**What you should do**
Among the entries that follow, the required portion opens with the line containing "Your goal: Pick" and closes with the line containing "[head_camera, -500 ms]". Give that portion again exactly, and nothing else.

(Data extracted from a collection)

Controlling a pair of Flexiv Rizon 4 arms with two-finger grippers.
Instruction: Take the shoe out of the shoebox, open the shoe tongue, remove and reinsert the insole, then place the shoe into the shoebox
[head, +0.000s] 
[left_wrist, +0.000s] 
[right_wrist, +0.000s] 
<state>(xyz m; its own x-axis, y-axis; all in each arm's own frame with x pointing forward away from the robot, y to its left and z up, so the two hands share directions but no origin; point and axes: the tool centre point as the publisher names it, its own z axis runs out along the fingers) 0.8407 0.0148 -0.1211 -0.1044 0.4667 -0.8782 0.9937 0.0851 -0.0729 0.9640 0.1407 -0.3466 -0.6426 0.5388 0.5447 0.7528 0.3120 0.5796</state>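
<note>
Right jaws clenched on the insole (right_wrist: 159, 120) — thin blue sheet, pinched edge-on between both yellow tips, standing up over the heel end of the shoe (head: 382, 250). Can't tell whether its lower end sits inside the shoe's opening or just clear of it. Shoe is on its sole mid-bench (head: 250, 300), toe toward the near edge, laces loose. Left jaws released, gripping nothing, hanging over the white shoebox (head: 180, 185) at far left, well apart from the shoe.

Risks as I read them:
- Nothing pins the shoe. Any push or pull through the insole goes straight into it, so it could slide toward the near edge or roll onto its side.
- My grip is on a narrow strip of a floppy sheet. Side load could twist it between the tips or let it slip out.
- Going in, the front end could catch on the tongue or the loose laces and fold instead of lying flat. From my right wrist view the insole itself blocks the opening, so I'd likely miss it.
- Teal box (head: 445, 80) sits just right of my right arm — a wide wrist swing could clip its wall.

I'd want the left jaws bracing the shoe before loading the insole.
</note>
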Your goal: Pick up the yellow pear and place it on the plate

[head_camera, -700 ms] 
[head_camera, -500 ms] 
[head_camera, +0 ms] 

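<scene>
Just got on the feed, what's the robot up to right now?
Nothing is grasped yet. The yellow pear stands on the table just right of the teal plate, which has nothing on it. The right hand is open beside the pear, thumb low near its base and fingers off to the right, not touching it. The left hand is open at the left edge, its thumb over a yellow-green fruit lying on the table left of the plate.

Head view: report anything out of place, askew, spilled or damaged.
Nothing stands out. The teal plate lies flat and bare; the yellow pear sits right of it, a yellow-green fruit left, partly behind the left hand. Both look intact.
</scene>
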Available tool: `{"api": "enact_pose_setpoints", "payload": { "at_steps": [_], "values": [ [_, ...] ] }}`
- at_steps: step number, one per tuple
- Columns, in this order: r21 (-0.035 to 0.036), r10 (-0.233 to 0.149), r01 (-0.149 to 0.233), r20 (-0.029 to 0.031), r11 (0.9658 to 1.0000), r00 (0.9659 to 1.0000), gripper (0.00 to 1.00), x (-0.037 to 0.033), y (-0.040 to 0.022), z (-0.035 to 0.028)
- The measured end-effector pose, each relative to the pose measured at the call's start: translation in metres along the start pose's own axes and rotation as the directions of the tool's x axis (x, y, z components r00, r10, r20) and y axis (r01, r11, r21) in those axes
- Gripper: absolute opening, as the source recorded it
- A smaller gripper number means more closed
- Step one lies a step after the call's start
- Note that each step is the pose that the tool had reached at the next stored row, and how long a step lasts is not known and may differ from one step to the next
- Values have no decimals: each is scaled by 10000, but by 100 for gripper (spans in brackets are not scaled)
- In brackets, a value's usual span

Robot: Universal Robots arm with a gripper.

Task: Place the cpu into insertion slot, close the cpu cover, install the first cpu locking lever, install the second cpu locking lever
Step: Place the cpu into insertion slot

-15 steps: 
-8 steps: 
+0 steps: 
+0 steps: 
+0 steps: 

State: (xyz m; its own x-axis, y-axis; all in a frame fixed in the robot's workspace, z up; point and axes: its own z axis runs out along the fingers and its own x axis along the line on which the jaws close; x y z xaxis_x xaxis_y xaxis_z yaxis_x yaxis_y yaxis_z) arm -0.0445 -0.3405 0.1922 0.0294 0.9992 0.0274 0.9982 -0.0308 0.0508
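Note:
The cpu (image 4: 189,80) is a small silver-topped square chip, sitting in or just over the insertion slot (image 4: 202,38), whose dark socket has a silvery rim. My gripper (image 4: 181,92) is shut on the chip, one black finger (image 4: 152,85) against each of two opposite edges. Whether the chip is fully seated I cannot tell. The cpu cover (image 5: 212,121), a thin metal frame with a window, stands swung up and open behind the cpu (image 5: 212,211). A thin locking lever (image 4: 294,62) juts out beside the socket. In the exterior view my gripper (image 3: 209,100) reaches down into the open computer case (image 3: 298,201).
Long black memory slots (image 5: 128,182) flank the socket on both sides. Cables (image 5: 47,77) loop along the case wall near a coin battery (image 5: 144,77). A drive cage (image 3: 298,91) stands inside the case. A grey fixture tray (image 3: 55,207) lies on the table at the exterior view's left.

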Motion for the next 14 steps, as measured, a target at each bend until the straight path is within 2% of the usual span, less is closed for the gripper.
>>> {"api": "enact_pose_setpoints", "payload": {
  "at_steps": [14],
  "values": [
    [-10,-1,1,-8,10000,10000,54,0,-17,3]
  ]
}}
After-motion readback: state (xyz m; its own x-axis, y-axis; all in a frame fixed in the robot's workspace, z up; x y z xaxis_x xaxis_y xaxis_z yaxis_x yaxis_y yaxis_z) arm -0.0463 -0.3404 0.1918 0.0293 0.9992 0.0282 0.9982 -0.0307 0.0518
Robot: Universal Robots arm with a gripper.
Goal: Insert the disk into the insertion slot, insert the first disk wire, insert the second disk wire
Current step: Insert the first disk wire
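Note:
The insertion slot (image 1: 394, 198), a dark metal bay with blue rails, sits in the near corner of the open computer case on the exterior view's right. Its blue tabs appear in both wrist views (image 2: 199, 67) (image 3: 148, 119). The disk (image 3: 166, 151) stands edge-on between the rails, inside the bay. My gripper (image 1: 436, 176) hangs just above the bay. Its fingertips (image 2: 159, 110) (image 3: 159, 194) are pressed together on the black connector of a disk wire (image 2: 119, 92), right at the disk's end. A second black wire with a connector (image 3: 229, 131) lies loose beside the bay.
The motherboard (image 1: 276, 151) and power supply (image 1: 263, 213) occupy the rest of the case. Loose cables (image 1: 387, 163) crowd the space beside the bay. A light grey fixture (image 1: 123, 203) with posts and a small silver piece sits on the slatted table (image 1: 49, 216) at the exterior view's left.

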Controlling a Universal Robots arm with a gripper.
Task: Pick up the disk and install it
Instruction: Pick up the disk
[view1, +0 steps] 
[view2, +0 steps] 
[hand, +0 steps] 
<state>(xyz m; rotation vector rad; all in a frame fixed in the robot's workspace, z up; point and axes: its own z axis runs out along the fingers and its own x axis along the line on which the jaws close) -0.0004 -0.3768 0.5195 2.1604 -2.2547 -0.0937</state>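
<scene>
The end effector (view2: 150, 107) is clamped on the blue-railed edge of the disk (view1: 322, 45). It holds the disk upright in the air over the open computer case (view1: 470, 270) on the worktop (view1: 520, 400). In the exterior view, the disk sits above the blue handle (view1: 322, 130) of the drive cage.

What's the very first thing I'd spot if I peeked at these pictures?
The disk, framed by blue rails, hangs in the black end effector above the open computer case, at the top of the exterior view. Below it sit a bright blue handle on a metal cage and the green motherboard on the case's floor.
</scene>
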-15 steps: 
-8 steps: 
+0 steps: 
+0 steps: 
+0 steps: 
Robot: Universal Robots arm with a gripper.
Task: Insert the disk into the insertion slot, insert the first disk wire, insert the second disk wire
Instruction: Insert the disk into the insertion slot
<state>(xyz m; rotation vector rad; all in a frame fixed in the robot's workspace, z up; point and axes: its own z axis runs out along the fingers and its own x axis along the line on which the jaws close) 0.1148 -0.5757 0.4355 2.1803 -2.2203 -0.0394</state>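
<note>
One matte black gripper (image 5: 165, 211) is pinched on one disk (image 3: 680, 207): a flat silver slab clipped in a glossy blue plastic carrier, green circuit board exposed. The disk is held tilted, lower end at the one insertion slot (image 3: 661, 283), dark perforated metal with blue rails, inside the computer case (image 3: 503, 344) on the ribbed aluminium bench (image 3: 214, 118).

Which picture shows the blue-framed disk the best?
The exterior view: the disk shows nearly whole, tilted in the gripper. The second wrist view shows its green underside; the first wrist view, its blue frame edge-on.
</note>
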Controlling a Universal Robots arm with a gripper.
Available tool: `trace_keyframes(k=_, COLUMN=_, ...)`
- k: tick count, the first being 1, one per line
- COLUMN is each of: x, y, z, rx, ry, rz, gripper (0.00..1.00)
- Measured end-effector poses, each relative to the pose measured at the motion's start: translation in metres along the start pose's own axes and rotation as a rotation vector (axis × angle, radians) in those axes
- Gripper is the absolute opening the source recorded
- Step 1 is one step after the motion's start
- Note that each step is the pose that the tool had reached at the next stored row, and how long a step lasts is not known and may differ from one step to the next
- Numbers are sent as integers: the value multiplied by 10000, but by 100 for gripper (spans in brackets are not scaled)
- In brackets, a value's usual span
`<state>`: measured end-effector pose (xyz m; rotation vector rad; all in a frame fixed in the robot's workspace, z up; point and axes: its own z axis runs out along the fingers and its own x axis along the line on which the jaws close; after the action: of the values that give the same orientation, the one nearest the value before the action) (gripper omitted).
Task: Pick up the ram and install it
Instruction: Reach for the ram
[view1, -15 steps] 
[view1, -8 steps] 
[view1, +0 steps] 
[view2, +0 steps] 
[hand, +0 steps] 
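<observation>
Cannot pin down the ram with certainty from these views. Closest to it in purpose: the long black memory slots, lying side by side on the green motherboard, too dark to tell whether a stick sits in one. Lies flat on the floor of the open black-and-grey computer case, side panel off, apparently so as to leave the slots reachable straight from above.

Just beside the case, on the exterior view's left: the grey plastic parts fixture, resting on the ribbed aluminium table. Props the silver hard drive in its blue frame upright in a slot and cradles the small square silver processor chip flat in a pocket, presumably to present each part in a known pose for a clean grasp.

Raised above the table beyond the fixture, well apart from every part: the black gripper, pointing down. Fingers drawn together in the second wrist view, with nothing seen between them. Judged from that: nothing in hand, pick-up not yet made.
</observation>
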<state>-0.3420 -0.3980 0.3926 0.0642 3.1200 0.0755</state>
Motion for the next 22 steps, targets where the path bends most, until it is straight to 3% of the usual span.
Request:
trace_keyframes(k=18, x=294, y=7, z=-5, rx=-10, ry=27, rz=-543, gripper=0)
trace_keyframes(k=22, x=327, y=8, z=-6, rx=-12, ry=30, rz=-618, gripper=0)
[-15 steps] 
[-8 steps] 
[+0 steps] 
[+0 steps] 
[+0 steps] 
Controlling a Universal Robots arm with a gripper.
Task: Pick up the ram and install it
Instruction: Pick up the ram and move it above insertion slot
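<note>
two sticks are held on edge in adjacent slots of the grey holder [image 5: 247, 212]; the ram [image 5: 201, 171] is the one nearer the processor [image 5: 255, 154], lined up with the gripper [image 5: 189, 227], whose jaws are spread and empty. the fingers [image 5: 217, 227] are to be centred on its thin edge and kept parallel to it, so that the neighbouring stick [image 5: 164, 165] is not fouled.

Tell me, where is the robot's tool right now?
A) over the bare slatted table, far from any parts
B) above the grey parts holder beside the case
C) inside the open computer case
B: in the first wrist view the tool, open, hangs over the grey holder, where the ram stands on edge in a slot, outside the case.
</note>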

**Task result**
Your goal: Pick up the yellow pear and place it on the plate

[head_camera, -700 ms] 
[head_camera, -500 ms] 

This output requires nothing further.